今回集うのは、毎日のようにランチを共にした女友達「(仮)ワンコインパンプス」(こちらが県庁同期)と毎日のように電話するなど日々相手してもらっている男友達「(仮)名古屋常田」(こちらが大学サークル友達)だ。
本当に久しぶりの再会、かつ少し仕事が落ち着いたタイミングでもあったので、それならばと1泊2日の小旅行とした。
愛すべきサウナも楽しみたいと欲張り、サウナ施設内のカプセルホテルに宿泊することにした。
仕事を片付けて19時ごろ着の予定だったが、はやる気持ちを抑えきれず、また、必ず今やらなければいけない仕事がなかったため、思い切って早く出発し、サウナで整えてから集合することにする。
老舗で神戸おじさんの心をキャッチしているだけあって、風呂は気持ちよかった。ミネラルウォーターを使用した水風呂で締められた私は最高の気分で外に出る。
まず名古屋からやってきた「名古屋常田」と阪急三宮前のカップルの定番待ち合わせスポット、通称「パイ山」で合流する。ここも再開発によりパイは陥没し、もはや「パイ山」とは呼ばれていないのだろう。
示し合わせたように同系統のファッションに身を包み、脅威の加速度で私の足元まで迫る体重を獲得した「名古屋常田」。
合流後10秒も経たないうちに、思いがけず結成されたデブラザーズに混乱したのか、クリスマス前のカップルへのインタビューを目論んでいたNHKお姉さんが血迷って声をかけてきたが、何をきかれるのか怖くなり、丁重にお断りをし、元町方面へ歩を進めた。
なぜか一人神戸の土地勘がないのに店選びを任されてしまった「名古屋常田」によってチョイスされたおでん屋で「ワンコインパンプス」の到着を待つ。
約半年ぶりの居酒屋の空気に癒され始める。
1年近く会っていなかった「ワンコインパンプス」は相変わらず元気そうだった。
少しだけ、私の現状を話した後は、昔のように全く中身のない話をした。
間があいても、状況が今までとは違ってもすぐに昔に戻れる。それが心地よい。
飲み会の後、よく妻に何の話をしたのと尋ねられ、本当に中身がなさすぎて何の話をしたか覚えておらず、釈然としない答えをしては怒られていたものだ。
今もこんな話をした、と例を挙げて書きたいのだが、出てこない。
覚えているのは2軒目に訪れたホルモン焼きで、私の後ろに座っていた半袖大男が煙越しにせっせと内臓を七輪にくべる姿を見て「人がいっぱい食べる姿をこれからも見続けたい」と話したことくらいだ。
そうか、この姿を見たいから私は飲食店をやりたいと思っているのかもしれない。
こんな刹那的な会話、中身のない会話を繰り返しながら、しっかりと心は充電されていった。
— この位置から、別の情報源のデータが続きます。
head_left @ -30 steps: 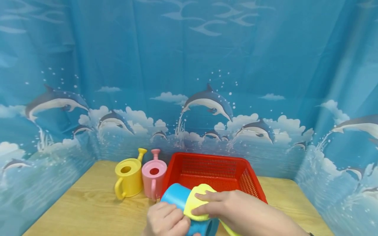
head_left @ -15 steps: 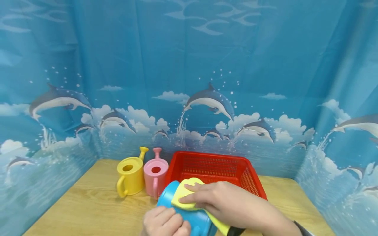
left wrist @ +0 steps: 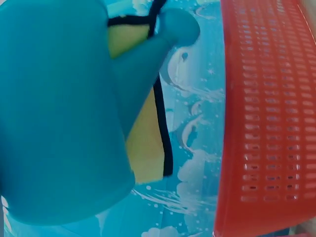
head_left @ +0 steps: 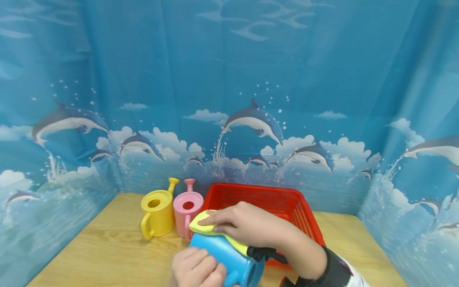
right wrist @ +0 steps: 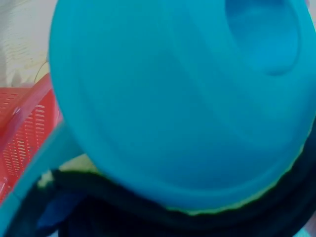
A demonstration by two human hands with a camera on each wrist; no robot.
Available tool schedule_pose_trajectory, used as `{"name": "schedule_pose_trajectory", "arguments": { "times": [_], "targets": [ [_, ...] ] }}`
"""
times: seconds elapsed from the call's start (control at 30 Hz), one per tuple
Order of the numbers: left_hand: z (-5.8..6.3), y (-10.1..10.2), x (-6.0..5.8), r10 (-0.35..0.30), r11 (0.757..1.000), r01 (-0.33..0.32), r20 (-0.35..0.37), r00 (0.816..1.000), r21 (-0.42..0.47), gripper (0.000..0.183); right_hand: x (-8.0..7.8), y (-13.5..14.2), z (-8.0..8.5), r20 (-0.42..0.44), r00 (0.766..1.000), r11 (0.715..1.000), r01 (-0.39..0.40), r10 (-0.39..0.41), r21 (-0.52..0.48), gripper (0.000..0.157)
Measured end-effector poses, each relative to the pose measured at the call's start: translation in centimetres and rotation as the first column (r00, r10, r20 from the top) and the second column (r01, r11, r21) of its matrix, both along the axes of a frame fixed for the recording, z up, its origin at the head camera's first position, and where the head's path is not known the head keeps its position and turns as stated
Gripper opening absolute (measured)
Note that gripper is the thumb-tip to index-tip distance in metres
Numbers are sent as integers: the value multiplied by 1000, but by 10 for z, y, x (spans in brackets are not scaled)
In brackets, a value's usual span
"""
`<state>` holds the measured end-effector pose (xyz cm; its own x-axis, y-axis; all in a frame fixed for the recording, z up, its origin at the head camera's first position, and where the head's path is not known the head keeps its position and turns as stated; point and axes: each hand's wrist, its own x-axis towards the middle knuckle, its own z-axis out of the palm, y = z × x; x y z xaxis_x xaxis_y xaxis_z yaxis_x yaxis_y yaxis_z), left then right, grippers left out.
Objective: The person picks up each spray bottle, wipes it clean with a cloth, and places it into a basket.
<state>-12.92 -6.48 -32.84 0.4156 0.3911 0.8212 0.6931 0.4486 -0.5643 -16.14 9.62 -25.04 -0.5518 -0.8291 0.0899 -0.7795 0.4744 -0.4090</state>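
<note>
My left hand (head_left: pixel 198 268) grips a blue watering can (head_left: pixel 226 259), tilted on its side low in the head view. Over the can, my right hand (head_left: pixel 247 225) holds a yellow cloth (head_left: pixel 203 224) with black edging against its upper side, near the far end. The cloth drapes down toward the can's top, and its black edge hangs by my right wrist. In the left wrist view the can's spout (left wrist: pixel 143 84) crosses in front of the cloth. The can's top, with its round opening (right wrist: pixel 264 37), fills the right wrist view. My right thumb is hidden.
A red slotted basket (head_left: pixel 258 189) stands right behind the hands. To its left on the wooden table (head_left: pixel 104 247) are an upright pink watering can (head_left: pixel 183 223) and a yellow one (head_left: pixel 163 221). A blue dolphin-print curtain (head_left: pixel 229 79) encloses the back and sides.
My right hand has slid the yellow cloth to the left and upward along the blue watering can, to its far end. The left hand keeps hold of the can, which has turned slightly.
</note>
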Motion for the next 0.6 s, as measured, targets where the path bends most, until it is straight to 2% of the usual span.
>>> {"name": "schedule_pose_trajectory", "arguments": {
  "times": [0.17,0.33,0.47,0.6],
  "targets": [
    [1,-3,0,-12,999,9,58,998,51,35,2,10,3,52,998,1000,-19,19,-13,30],
    [6,-5,0,-5,996,-3,81,997,94,38,11,29,6,56,997,999,-42,44,-29,32],
    [7,-6,-2,-9,995,3,59,998,96,39,22,45,6,21,999,998,-43,44,-40,35],
    [3,-6,-4,-7,997,2,68,998,82,37,35,59,5,-32,999,999,-21,19,-39,36]
  ]
}}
その後、私の行きつけだったJazz Barに向かう。
一杯飲んだところで、オーディオから流れる音楽がJazzからフュージョンに変わった。
あれが「うちはもうJazz Barではない」という無言の小洒落た閉店の合図だったのかもしれない。
鈍い私たちはそれに気づかず滞在を続け、その後しっかりと「もう閉めていいですか」とストレートに言われ、解散する。
良い夜だった。
2日目も食べ飲み、買い物をした。また気分になれば綴ってみることにしよう。